Vi scrivo in riferimento all’articolo pubblicato nel numero novembre–dicembre e firmato dal Sig. Fabrizio Cappuccini, dal titolo “Retail, più margini con le domeniche chiuse?” (link: https://short.do/RcfIDB), che ho letto con particolare interesse.
Dopo oltre dieci anni dalla liberalizzazione degli orari commerciali, trovo significativo che anche voci autorevoli, incluse grandi aziende del settore, stiano oggi rimettendo in discussione una normativa che, nelle intenzioni, avrebbe dovuto aumentare i consumi, aumentare l'occupazione e contrastare l’e-commerce, ma che nei fatti ha prodotto effetti ben diversi.
Proprio su questo tema, a nome del Comitato “Domenica No Grazie”, nel luglio 2015, ebbi modo di intervenire presso la Camera dei Deputati e il Senato della Repubblica, portando anche la posizione di SME, azienda che fin da subito si è dichiarata contraria alle liberalizzazioni totali delle aperture domenicali, e dando voce alle migliaia di mamme, e più in generale di lavoratrici e lavoratori del commercio, costrette/i a orari impossibili, alle quali allora come oggi è stata profondamente stravolta la vita familiare.
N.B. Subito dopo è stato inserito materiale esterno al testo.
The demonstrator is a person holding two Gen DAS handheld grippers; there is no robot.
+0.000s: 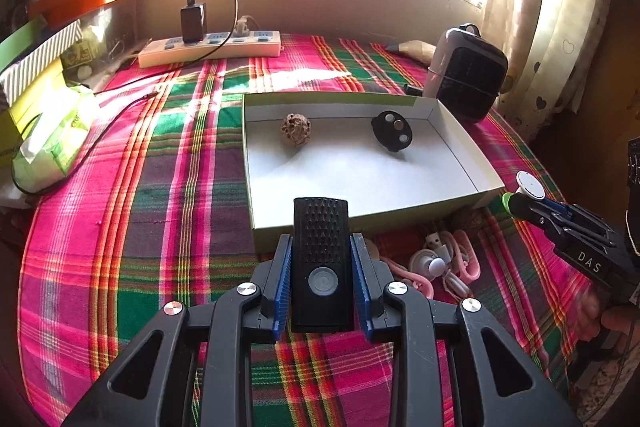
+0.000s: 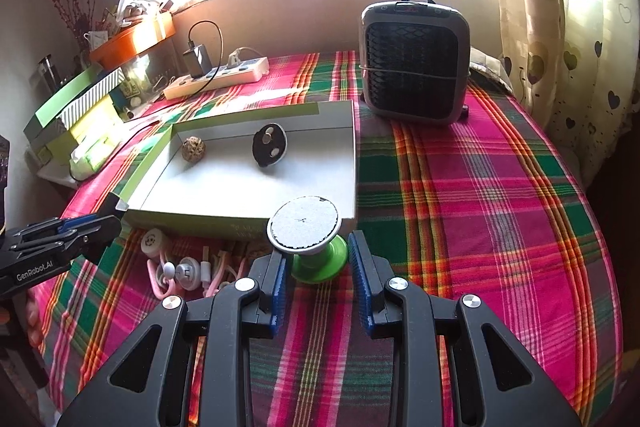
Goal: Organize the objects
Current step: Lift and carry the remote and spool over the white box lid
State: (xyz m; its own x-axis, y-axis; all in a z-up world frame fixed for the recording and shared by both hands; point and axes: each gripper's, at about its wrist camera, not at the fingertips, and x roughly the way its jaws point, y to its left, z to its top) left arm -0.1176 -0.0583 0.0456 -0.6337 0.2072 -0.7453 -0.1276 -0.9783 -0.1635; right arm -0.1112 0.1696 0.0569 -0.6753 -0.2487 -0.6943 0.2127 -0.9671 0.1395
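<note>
Left gripper (image 1: pixel 322 263) clamps a ribbed black rectangular device (image 1: pixel 321 267). Right gripper (image 2: pixel 318 263) pinches a green spool-shaped holder (image 2: pixel 316 247) with grey disc top. Shallow white cardboard tray (image 1: pixel 360 211) just ahead.

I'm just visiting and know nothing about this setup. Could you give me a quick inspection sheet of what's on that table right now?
Surface: plaid tablecloth, pink, green and red.
Job's things: open white box holding a woven ball and a black disc with round metal pieces.
Clutter: pink and white cords and small gadgets on the cloth in front of the box; tissue pack; stacked boxes at left.
Grippers: left gripper shut on black remote-like device; right gripper around a green-based stand with grey round top, contact unclear.
Cables: power strip with black charger plugged in.
Surroundings: small heater, window, curtain.
</note>
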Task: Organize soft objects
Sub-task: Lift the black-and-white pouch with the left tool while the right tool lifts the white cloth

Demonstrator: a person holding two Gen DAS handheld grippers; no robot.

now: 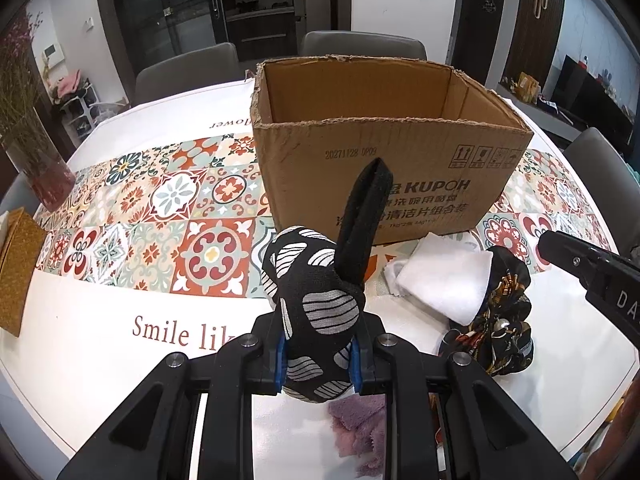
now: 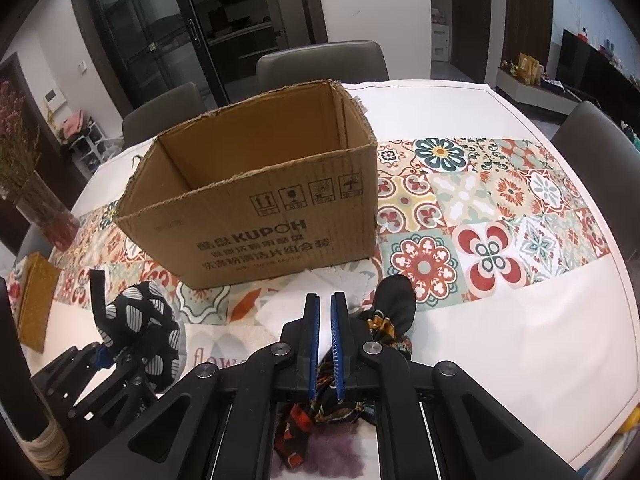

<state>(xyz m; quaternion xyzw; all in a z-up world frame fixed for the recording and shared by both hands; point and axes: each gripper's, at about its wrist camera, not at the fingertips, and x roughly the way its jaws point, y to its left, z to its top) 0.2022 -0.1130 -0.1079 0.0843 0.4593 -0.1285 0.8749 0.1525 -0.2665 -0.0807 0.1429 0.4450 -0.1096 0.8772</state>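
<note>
Both claws loaded, box (image 1: pixel 392 152) waits beyond.
Left claw (image 1: pixel 318 360) clamps the pouch (image 1: pixel 316 304); right claw (image 2: pixel 324 344) pinches the scarf (image 2: pixel 384 320) thinly — it could slip free.

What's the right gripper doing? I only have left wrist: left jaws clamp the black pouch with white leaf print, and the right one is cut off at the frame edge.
Observer: The right gripper has its jaws shut on the black silky scarf with orange and gold print.
Operator: Where in the jaws?
Observer: Far back between the blue pads; nothing sits between the tips.
Operator: Tangled with the pouch?
Observer: No, the black leaf-print pouch sits apart, off to the left.
</note>
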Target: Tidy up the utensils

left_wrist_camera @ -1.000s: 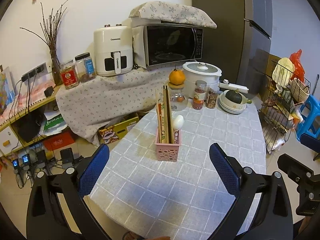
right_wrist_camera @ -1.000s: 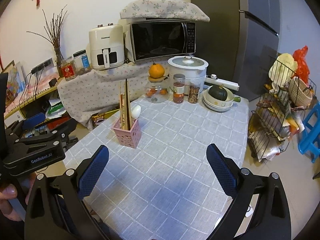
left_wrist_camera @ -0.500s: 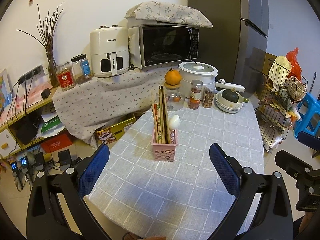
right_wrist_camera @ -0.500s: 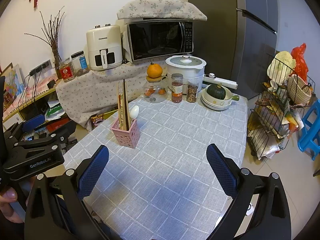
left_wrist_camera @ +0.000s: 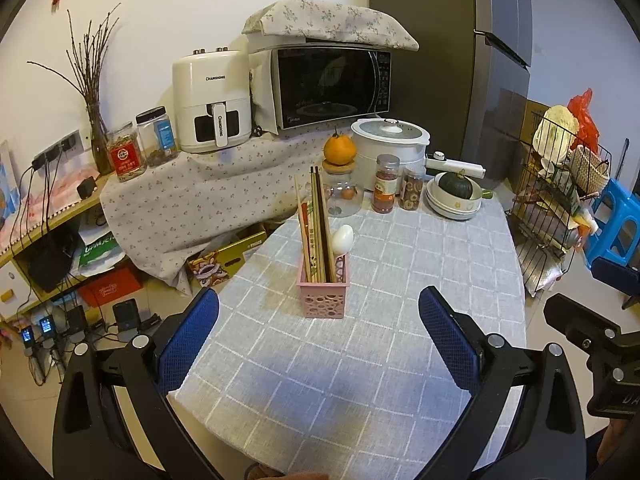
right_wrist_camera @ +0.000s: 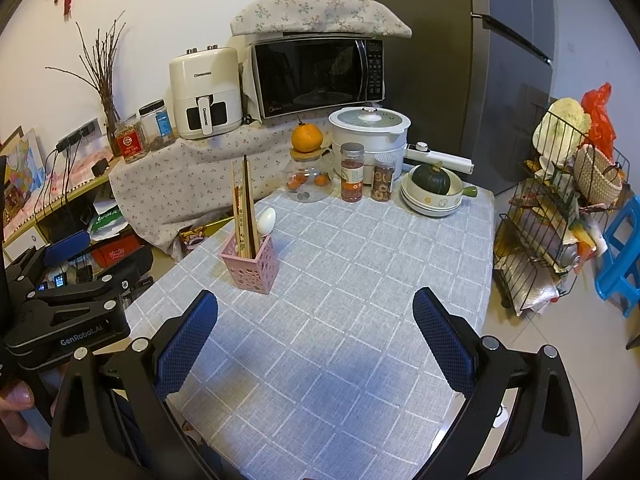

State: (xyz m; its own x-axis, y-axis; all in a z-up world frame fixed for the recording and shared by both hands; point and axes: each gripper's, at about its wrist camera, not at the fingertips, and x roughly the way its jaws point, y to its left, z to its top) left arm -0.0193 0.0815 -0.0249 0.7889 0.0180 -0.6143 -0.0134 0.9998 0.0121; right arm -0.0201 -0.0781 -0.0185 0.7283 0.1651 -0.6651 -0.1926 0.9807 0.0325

In quegli anni SME contava circa 1.000 dipendenti e ha scelto consapevolmente di non aprire sistematicamente la domenica, rinunciando anche a potenziali quote di fatturato, per permettere ai collaboratori di vivere una dimensione familiare e comunitaria piena. Oggi, alla luce dei dati e del dibattito che si sta riaprendo, quella scelta appare non solo coerente, ma lungimirante.
Ritengo che il mio intervento del 2015 (che trovate allegato, ndr), possa rappresentare una testimonianza utile al confronto attuale, perché affronta il tema non solo sotto il profilo economico, ma anche etico, sociale e umano, aspetti che spesso restano ai margini quando si parla di retail e di orari commerciali.
Se lo riterrete di interesse per i vostri lettori, sarei lieto che questo contributo potesse trovare spazio sulle vostre pagine, come stimolo a una riflessione che oggi coinvolge l’intero settore.
Ringraziandovi per l’attenzione e per il lavoro di approfondimento che svolgete, resto a disposizione per ogni eventuale chiarimento o integrazione.